■ **Task goal**
Up to and including the line with "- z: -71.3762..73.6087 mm", repeat every line of the listing exactly, beginning at the first.

─── Stored data

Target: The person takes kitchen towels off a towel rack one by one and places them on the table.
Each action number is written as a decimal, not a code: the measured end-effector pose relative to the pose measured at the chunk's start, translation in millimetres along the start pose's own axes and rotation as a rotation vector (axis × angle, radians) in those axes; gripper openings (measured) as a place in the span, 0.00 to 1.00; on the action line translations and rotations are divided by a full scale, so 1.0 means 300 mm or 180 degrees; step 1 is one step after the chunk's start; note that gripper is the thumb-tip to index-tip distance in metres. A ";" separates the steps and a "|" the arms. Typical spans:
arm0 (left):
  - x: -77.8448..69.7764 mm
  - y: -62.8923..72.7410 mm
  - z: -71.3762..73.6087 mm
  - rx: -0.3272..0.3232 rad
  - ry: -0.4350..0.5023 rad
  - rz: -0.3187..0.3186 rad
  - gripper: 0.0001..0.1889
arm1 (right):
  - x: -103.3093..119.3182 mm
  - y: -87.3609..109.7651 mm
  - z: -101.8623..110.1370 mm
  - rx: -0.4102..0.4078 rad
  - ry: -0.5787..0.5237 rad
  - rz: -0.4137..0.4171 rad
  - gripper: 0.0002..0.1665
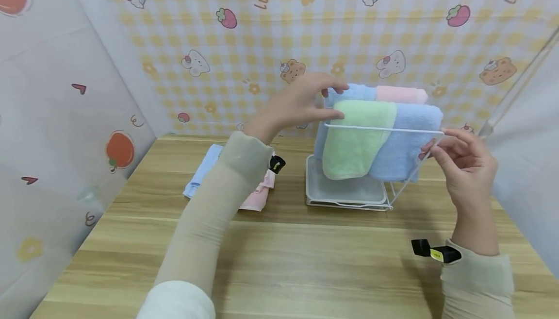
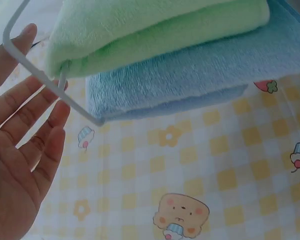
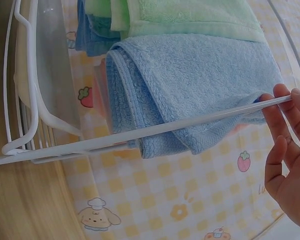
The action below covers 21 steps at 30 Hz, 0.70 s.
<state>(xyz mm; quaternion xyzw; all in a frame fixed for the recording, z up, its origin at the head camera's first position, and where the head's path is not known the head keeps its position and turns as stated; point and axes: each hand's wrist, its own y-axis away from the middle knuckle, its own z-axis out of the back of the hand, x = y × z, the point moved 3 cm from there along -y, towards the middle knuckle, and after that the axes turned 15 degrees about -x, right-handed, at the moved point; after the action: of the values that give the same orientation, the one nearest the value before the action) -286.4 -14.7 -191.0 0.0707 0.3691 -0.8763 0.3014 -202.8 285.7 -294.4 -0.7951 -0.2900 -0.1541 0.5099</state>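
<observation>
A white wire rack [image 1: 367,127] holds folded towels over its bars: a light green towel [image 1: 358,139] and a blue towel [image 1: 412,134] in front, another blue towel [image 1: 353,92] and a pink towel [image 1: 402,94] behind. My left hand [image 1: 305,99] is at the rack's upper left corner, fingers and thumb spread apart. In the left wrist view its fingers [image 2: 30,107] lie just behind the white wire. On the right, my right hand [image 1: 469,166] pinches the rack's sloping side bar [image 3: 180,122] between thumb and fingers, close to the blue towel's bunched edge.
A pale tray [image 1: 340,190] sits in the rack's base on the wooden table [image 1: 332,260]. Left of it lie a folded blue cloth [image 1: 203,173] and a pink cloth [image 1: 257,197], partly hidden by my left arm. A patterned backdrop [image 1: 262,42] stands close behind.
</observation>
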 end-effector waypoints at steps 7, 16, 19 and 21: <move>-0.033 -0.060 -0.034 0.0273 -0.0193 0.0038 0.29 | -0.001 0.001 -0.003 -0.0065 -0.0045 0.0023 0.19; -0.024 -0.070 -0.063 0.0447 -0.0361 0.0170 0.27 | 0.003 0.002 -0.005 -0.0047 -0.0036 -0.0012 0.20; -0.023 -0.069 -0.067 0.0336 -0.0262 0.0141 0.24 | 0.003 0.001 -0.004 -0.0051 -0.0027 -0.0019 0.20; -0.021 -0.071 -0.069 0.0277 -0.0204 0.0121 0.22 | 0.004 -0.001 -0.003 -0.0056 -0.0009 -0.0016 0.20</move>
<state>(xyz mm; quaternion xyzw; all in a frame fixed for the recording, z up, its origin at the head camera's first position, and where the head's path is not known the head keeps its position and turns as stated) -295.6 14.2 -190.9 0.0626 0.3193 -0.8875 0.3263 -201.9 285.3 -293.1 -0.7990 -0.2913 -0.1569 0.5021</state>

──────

■ **Task result**
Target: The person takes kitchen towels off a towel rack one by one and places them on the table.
Each action number is written as a decimal, not a code: the measured end-effector pose relative to the pose measured at the chunk's start, translation in millimetres along the start pose's own axes and rotation as a rotation vector (axis × angle, radians) in those axes; gripper openings (measured) as a place in the span, 0.00 to 1.00; on the action line translations and rotations are divided by a full scale, so 1.0 means 300 mm or 180 degrees; step 1 is one step after the chunk's start; note that gripper is the thumb-tip to index-tip distance in metres. A ";" separates the steps and a "|" the arms. Typical spans:
arm0 (left):
  - x: -77.8448..69.7764 mm
  - y: -62.8923..72.7410 mm
  - z: -71.3762..73.6087 mm

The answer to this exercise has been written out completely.